Let $z_1, z_2, z_3,$ ...be a sequence of independent random variables s.t. $P(z_i=1)=P(z_i=-1)=\frac 1 2$. Does this sequence converge almost surely?
I am still bothered by the definition of almost sure convergence. If we define a RV Z($\omega_1$=negative sign)=-1, Z($\omega_2$=positive sign)=1 with sample space {$\omega_1$, $\omega_2$} doesnt this sequence then converge to Z? Since P(lim n→∞ Zi(w))=Z(w)=1? But the answer should be no, so I am confused bout this defintion (apology in advnace as I am new to this.)
I think i know how to use second bernoulli to prove it since sum of probabilities which is 1/2 will be infinite meaning that the sequence does not converge. But would some one please explain the above definition?
If the $Z_i$ are iid then it cannot be that the underlying sample space $\Omega$ will only have two elements $\omega_1$ and $\omega_2$ as you seem to think.
So we do not have something like $Z_i(\omega_1)=Z(\omega_1)=-1$ and $Z_i(\omega_2)=Z(\omega_2)=1$.

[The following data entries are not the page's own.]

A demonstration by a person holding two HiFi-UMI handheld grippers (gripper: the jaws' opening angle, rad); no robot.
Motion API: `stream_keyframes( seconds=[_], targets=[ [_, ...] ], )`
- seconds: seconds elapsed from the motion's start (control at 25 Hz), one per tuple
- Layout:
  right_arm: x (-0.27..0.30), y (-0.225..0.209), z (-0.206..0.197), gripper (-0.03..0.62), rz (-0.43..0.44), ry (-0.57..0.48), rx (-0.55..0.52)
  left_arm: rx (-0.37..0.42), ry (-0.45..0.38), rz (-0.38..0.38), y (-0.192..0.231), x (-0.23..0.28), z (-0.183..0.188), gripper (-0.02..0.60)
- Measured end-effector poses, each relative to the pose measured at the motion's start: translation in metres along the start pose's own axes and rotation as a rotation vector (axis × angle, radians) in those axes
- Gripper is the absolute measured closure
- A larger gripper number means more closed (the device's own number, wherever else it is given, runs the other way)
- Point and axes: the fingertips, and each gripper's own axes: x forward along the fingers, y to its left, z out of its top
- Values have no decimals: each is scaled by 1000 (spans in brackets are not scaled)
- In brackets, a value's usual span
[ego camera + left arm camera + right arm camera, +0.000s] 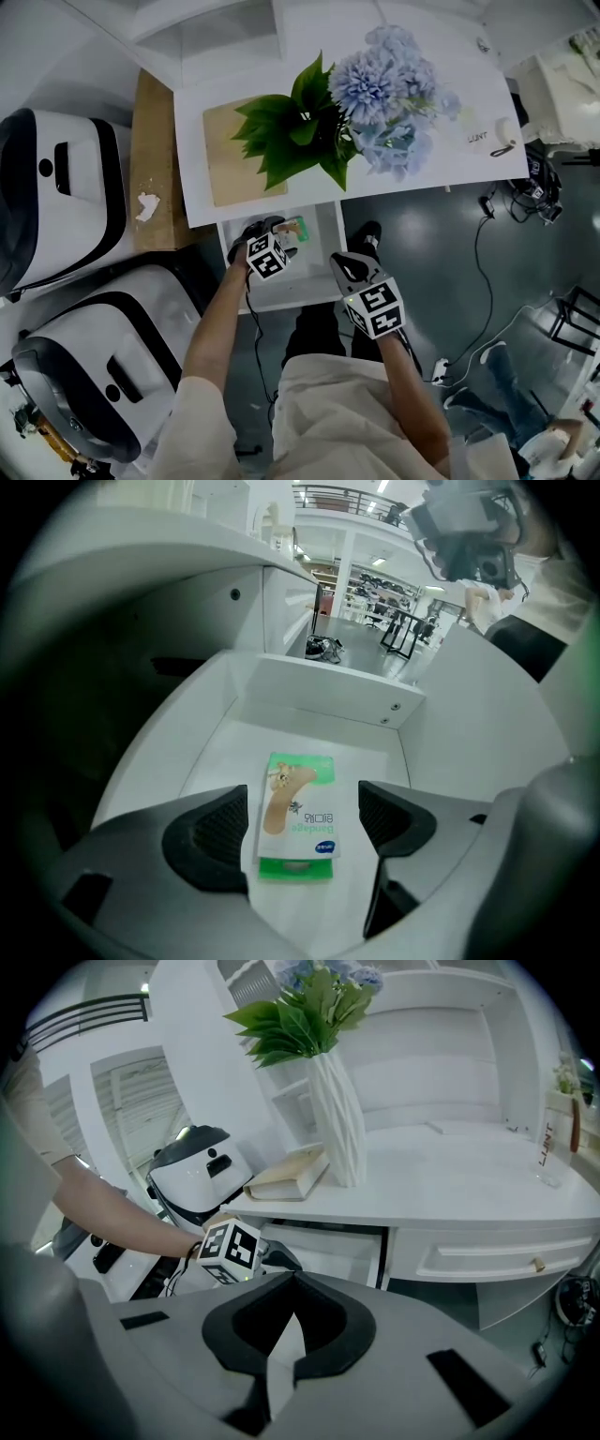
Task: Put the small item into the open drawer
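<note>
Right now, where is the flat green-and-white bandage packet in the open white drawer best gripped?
Probably across its long edges, from above: the green-and-white bandage packet lies flat on the white drawer floor, framed lengthwise between the left gripper's open jaws.

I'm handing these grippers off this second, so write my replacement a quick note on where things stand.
Left gripper: open, with a jaw on either side of the bandage packet, not gripping it.
Right gripper: shut, empty, held back from the drawer.
Packet: lying flat on the floor of the open drawer.
Done: the item is in.
Left: probably just lift the left gripper clear.
</note>
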Motion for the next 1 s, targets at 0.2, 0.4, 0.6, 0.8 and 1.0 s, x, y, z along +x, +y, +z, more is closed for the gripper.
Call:
stream_keyframes(
  seconds=[0.2, 0.4, 0.6, 0.8, 1.0],
  targets=[
    [0, 12, 5, 574, 36, -9, -9, -142, -75, 85, 4, -49, 13, 209],
    [-4, 14, 8, 574, 53, 9, -45, -217, -143, 162, -3, -101, 28, 209],
    [-12, 20, 14, 574, 81, 8, -64, -386, -211, 231, -19, -148, 35, 209],
    [-15, 24, 22, 574, 114, 5, -97, -583, -319, 338, -32, -189, 44, 209],
    [-10, 31, 23, 574, 133, 15, -117, -706, -383, 444, -45, -216, 52, 209]
  ],
)
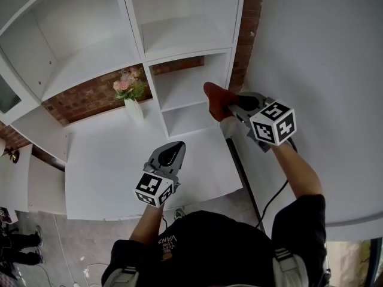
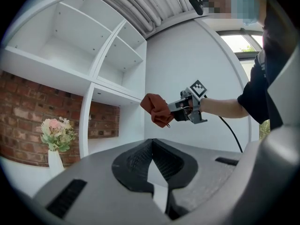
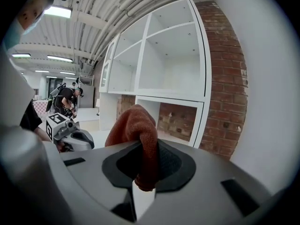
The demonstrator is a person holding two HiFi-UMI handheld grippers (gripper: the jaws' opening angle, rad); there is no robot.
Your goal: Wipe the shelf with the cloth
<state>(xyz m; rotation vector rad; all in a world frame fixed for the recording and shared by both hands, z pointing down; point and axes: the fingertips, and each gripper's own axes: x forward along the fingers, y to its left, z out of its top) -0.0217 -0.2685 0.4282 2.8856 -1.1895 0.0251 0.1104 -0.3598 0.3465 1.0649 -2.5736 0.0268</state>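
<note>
A rust-red cloth (image 1: 215, 100) (image 3: 137, 139) (image 2: 156, 109) is pinched in my right gripper (image 1: 230, 105) (image 3: 145, 170), which is shut on it. It hangs in the air just in front of the lower right compartments of the white shelf unit (image 1: 179, 46) (image 3: 171, 69) (image 2: 110, 69), touching nothing that I can see. My left gripper (image 1: 173, 151) (image 2: 151, 165) is shut and empty, held low over the white counter (image 1: 119, 172), apart from the cloth.
A white vase of pink flowers (image 1: 130, 94) (image 2: 55, 142) stands on the counter against the brick wall (image 1: 90, 97). A white wall (image 1: 317, 70) runs along the right. A black cable (image 1: 272, 199) trails from the right gripper. A person (image 3: 68, 102) stands far off.
</note>
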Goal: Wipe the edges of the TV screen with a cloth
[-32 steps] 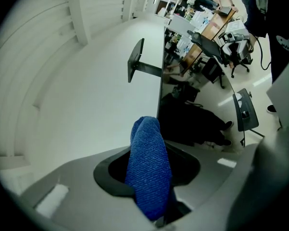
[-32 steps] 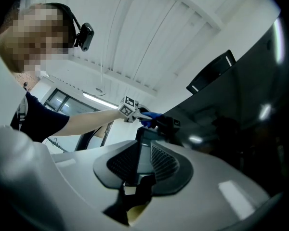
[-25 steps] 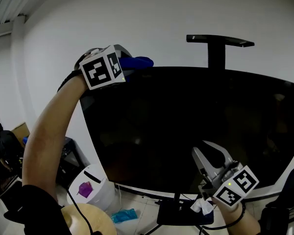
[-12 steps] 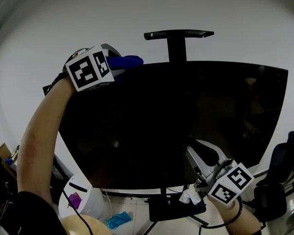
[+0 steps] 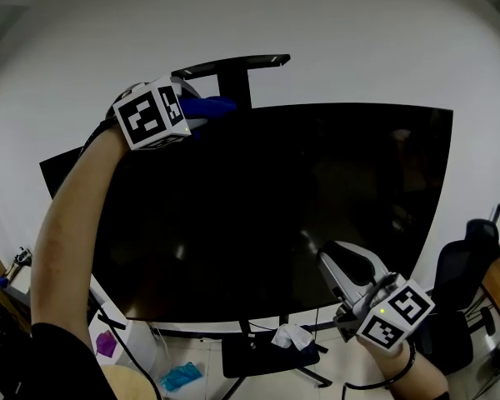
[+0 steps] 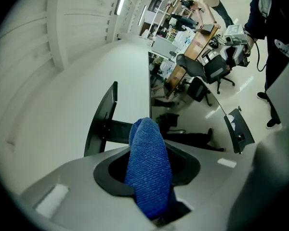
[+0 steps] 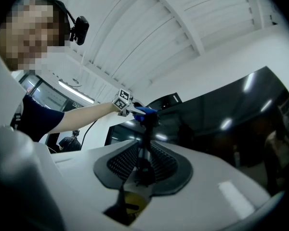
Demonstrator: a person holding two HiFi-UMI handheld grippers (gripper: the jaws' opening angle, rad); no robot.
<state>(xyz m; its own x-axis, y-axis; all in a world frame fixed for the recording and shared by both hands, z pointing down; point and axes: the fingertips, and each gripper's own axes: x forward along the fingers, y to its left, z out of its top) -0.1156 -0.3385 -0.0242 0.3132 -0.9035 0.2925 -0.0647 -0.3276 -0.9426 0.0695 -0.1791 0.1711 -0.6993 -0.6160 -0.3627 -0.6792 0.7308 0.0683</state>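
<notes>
The left tongs (image 5: 198,113) are clamped on a blue cloth (image 6: 148,167); its folded end sticks out past the tips and lies at the top edge of the TV (image 5: 300,198), left of the middle, just beside the black bracket (image 5: 233,63) behind. The right tongs (image 5: 340,263) are together with nothing between them, low before the TV's bottom edge, tips pointing up; whether they touch the screen cannot be told.
</notes>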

Note that - if $\Omega=\{\omega_1,\omega_2\}$ - then: $$P(Z_1=1\wedge Z_2=1)=P(\{\omega_2\})=\frac12\neq\frac14=P(\{\omega_2\})\times P(\{\omega_2\})=P(Z_1=1)P(Z_2=1)$$contradicting that $Z_1$ and $Z_2$ are independent.
The $Z_i$ have identical distribution (so converge in distribution), but secondly are independent.
Convergence almost surely to $Z$ requires that $$P(\{\omega\in\Omega\mid \lim_{n\to\infty} Z_n(\omega)=Z(\omega)\})=1\tag1$$
Assume that this is true.
Based on $(1)$ it can be shown in the first place that $Z_n$ converges in distribution to $Z$ so that in this context also $Z$ must have the same distribution as the $Z_n$.
Secondly it can be shown that $P(Z_n=1\wedge Z_{n+1}=1)$ converges to $P(Z=1\wedge Z=1)=P(Z=1)$.
But by independency we have $P(Z_n=1\wedge Z_{n+1}=1)=\frac14$ and because $Z$ has the same distribution as the $Z_n$ we have $P(Z=1)=\frac12$.
So we conclude that the assumption is not correct: the independent $Z_n$ will not converge almost surely to some $Z$.